Deepness of sequencing (DS) along the viral genome and sequence variations identified. In the lower part, SARS-CoV-2 genomic coverage obtained by next-generation sequencing (NGS). The horizontal axis corresponds to positions in the SARS-CoV-2 Wuhan-Hu-1 consensus genome sequence (GenBank ID: NC_045512.2) and the vertical one to the depth of the sequence (DS) at a given position. The dashed horizontal line marks the NGS filter (DS ≥ 50). Above this, aligned over the nucleotide positions, the viral genome is schematized as a horizontal bar, with identification of the genes hosting nucleotide substitutions in our reported genome. Gene boundaries are marked with vertical lines crossing the bar, giving their corresponding nucleotide position in the sequence. Gene names are inscribed into the bar or placed under it, with indication with horizontal short lines or double-pointed arrows, of their spans (including the one of ORF1ab, which is a polyprotein-encoding gene). The part of the S gene that encodes the Receptor Binding Domain (RBD) is marked within the genome bar using transversal broken lines to indicate its boundaries. The amplicons used in Sanger sequencing (Table 1) are marked as magenta-colored rectangles within the genome bar, with their abbreviated names given below in magenta. Blue and red vertical lines emerging up from the genome bar, respectively, mark synonymous and non-synonymous sequence variants, described in the corresponding banners (equally colored). For non-synonymous changes the banners inscribe the nucleotide change (nucleotide numbering is that for the complete genome) and the amino acid substitution (amino acid numbering is that for the sequence of the mature protein), also numbering in black the amino acid changes from 1 to 11 as they occur along the genome from 5′ to 3′. A double frame in black and red indicates that the amino acid change belongs to the canonical set for the B.1.1. lineage. The background color of the banner is orange for amino acid changes reported in millions of sequences, deep yellow for tens of thousands, light yellow for thousands, and white for smaller numbers. These numbers are given in Table 2.

Figure 2

Maximum Likelihood Trees based on complete SARS-CoV-2 genomes.
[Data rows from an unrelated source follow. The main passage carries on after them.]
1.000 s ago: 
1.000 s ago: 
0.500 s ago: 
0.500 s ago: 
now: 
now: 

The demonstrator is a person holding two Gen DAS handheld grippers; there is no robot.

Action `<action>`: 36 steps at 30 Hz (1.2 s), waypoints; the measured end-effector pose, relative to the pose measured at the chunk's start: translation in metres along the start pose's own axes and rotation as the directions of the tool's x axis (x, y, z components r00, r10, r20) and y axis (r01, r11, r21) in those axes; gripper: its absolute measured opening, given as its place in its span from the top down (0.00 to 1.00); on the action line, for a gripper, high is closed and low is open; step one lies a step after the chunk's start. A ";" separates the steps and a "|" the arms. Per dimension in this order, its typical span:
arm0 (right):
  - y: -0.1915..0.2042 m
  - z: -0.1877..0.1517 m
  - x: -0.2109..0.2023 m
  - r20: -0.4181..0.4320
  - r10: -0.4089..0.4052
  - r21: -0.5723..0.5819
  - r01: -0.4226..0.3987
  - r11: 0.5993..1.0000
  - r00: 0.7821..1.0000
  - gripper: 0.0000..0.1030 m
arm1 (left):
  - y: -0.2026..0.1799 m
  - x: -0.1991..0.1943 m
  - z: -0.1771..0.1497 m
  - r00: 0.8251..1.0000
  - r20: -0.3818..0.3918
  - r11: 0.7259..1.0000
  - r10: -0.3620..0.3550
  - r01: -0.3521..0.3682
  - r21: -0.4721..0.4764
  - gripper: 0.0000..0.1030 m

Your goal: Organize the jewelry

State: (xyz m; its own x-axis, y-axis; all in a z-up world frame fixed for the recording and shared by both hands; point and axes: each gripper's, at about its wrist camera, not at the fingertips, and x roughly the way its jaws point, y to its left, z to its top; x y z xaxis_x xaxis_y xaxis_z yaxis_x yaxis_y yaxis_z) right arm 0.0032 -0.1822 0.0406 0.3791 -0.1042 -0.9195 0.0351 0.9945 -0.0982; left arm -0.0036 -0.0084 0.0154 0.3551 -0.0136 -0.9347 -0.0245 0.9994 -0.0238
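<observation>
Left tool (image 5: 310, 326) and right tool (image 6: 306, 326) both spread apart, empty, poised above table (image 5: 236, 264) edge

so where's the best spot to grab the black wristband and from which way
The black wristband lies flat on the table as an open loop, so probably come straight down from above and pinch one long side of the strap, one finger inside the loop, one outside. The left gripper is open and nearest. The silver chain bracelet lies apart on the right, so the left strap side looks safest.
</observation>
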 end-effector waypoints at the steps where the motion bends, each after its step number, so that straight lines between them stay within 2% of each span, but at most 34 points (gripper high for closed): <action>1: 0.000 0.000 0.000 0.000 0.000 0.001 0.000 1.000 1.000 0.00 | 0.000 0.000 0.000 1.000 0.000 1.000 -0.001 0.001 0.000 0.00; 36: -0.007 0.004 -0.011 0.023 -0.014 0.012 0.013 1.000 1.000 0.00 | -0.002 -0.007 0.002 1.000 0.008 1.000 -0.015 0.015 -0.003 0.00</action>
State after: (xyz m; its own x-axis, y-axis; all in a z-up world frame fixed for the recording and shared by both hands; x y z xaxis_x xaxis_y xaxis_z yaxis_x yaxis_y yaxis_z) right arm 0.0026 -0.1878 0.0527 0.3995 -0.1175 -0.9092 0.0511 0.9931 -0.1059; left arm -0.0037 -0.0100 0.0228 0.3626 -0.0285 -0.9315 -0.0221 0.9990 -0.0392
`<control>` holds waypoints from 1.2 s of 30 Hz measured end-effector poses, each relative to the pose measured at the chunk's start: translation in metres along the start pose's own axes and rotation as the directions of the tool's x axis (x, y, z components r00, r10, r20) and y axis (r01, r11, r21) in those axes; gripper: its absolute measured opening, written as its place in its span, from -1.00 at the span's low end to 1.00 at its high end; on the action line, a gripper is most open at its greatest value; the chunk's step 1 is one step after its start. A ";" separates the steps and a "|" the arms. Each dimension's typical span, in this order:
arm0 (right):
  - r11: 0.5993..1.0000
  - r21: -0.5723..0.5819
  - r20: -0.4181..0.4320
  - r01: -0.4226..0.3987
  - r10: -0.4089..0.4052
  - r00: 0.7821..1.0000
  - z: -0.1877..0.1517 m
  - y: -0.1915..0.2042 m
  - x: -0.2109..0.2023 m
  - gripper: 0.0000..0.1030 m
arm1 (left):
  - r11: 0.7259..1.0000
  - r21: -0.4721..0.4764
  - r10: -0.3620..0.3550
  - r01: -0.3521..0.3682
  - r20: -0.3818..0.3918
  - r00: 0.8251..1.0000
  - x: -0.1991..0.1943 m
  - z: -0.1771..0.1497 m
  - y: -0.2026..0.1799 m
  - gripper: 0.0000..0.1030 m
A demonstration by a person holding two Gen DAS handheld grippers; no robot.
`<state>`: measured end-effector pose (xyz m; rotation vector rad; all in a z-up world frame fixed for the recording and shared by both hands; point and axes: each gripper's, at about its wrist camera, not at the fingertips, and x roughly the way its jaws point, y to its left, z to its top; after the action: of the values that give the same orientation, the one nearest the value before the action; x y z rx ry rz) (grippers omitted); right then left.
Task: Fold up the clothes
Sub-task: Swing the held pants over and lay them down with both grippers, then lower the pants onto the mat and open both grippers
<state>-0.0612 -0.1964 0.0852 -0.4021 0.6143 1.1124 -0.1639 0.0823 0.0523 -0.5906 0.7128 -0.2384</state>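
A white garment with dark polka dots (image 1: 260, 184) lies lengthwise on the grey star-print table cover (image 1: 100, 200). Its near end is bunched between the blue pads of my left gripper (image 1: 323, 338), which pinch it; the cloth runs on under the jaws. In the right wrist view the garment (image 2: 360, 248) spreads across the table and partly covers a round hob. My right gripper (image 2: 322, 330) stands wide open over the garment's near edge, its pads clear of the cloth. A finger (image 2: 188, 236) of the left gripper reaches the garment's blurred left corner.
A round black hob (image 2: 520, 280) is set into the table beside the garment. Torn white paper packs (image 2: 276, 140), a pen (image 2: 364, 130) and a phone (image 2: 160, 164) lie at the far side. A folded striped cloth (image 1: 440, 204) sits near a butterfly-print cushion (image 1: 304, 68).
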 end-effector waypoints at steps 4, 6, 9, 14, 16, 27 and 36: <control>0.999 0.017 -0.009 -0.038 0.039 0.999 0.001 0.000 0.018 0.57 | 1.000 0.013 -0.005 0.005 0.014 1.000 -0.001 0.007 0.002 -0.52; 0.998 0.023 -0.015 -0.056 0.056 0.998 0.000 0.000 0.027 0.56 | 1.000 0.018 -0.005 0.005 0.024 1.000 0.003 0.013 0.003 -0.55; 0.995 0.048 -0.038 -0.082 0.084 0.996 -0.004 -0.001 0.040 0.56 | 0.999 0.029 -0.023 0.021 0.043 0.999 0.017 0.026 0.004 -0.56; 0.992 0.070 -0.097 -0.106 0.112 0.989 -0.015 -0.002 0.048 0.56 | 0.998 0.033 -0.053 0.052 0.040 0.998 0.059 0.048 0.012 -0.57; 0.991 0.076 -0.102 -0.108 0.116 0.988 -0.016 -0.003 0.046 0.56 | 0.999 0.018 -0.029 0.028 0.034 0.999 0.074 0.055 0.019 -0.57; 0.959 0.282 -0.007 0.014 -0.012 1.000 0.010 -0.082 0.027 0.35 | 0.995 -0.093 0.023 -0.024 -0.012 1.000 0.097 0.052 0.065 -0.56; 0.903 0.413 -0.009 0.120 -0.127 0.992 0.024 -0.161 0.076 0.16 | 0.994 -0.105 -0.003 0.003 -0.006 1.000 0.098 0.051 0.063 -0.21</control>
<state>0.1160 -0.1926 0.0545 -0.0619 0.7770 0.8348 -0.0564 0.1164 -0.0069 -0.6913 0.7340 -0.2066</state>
Evolutionary analyses were conducted in MEGA (see Methods), inferring the histories using the neighbor-joining method. Optimal trees are shown. The percentage of replicate trees in which the associated taxa clustered together is shown next to the branches. The scale bars measure phylogenetic distances as the indicated nucleotide substitutions per site. Optimal trees are shown. Trees are drawn to scale, with branch length in the same units as those of the evolutionary distance used to infer the phylogenetic tree. (A) Phylogenetic relations of our new B.1.1 sequence in the context of the most relevant SARS-CoV-2 variants, including variants which during the pandemic have been considered at least once as VOCs (Alpha, Beta, Gamma, Delta and Omicron) or VOIs (Epsilon, Mu, Iota, Eta, Kappa, Zeta, Theta, and Lambda), and also including the most prevalent variants (B.1, B.1.177, B.1.160, and B.1.258) that were circulating in Europe before the collection date of our study's sample. This analysis involved 21 nucleotide sequences, with a total of 29,919 position in the final dataset. (B) Phylogenetic relations of our new B.1.1 sequence with the seven previously reported SARS-CoV-2 sequences from Sicily in the time spanning between September and December 2020. Sequence lineage and GISAID ID are given for each genome, giving it an arbitrary number (1–8). Our new B.1.1 sequence is highlighted in bold in (A, B).